Continuing the shower of spring en banc opinions from the Fifth Court, an eight-justice majority concluded that any “substantive nexus” between the relevant safety standards and health care was too attenuated to implicate the Texas Medical Liability Act on the following facts: “On May 25, 2014, Faber went to pick her mother up at Dayspring [Assisted Living Community] to take her to a hair styling appointment. Faber parked in Dayspring’s parking lot and asked a Dayspring employee to help Millie to the car. Millie, who had become a Dayspring resident only a week earlier, used a rolling walker and sat on it facing backwards as the Dayspring employee pushed her along the public sidewalk outside Dayspring’s entrance. Millie’s walker got caught in a large crack in the sidewalk, causing her to fall and hit her head on the concrete.” 

A 5-justice dissent saw otherwise: “The facts that form the basis of Faber’s suit show that Smith did not simply trip over a crack in the sidewalk. Instead, she fell because a staff member of the health care institution in which she resided pushed her over a crack in the sidewalk while she was seated in a wheeled walker causing her to fall. Because of this, Faber’s claim is inextricably intertwined with the conduct of, and duties owed by, Collin Creek as a health care provider.”  Faber v.

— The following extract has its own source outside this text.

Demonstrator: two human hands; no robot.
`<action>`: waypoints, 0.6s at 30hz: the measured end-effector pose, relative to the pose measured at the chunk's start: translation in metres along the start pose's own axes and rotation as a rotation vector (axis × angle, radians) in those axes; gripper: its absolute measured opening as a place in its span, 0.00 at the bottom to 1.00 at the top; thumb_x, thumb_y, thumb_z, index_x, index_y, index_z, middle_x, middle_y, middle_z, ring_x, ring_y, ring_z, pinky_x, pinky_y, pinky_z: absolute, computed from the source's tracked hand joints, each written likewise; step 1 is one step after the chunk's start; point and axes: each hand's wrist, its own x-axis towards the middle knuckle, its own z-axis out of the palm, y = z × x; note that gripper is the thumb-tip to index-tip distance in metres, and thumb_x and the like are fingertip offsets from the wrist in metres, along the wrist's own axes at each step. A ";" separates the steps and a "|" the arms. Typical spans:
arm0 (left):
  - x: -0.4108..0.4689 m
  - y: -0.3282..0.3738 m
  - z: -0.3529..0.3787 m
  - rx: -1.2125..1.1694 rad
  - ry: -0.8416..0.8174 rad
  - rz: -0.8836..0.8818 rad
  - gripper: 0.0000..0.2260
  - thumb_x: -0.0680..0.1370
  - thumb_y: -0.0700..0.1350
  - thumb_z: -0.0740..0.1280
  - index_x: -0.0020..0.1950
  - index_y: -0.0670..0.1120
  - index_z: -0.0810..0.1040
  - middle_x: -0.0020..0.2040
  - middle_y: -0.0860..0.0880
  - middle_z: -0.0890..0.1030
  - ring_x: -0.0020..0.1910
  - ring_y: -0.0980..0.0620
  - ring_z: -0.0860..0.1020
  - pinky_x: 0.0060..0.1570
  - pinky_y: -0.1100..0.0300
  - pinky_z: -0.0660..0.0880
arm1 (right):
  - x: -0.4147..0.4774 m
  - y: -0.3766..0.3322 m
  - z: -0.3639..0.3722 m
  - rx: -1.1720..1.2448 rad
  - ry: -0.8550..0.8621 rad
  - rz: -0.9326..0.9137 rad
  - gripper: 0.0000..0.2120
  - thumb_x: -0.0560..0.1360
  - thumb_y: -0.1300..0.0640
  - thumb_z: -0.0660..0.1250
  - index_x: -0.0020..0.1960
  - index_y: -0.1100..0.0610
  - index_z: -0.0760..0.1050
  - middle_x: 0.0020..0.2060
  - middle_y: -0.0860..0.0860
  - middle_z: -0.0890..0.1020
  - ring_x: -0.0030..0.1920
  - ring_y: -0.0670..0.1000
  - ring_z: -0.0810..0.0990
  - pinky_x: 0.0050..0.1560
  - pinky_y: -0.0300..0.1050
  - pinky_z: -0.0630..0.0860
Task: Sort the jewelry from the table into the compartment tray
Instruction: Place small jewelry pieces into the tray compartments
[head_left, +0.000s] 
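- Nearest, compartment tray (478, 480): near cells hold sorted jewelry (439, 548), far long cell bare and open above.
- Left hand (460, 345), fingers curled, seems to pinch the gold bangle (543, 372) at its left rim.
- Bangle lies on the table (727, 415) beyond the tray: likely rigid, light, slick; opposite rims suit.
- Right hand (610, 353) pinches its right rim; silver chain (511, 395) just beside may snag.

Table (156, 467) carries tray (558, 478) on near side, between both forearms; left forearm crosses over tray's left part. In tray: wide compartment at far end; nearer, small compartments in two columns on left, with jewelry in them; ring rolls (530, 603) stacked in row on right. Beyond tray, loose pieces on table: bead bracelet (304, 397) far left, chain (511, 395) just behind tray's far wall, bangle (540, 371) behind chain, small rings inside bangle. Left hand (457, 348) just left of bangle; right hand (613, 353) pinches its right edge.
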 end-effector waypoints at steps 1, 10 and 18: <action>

Collin Creek Assisted Living Center, No. 05-18-00827-CV (May 3, 2021).

The Phantom, longtime defender of Bangalia, is often called the “Man Who Cannot Die.” Neither do disputes about the scope of issue statements; in a counterpoint to a recent opinion that read Flakes narrowly, the Fifth Court rejected a Flakes-based objection to a charge-error issue: “Following the supreme court’s mandate, we conclude that, fairly subsumed in Ziehl’s briefing, is the challenge to the trial court’s judgment awarding contribution to all parties who failed to secure a statutorily required jury instruction.” Ziehl v. Tornado Bus, No. 05-19-00901-CV (April 22, 2021) (mem. op.).

The defendants in Chen v. Razberi Technologies lost a special appearance and took an interlocutory appeal. But before resolution of the appeal, the trial court entered final judgment against the defendants, who did not file an additional notice of appeal. A Fifth Court panel concluded that “[t]he special appearance order merged into the final judgment mooting this interlocutory appeal. ” In later proceedings, the Court denied en banc review, over a detailed dissent. No. 05-19-01551-CV (April 28, 2021).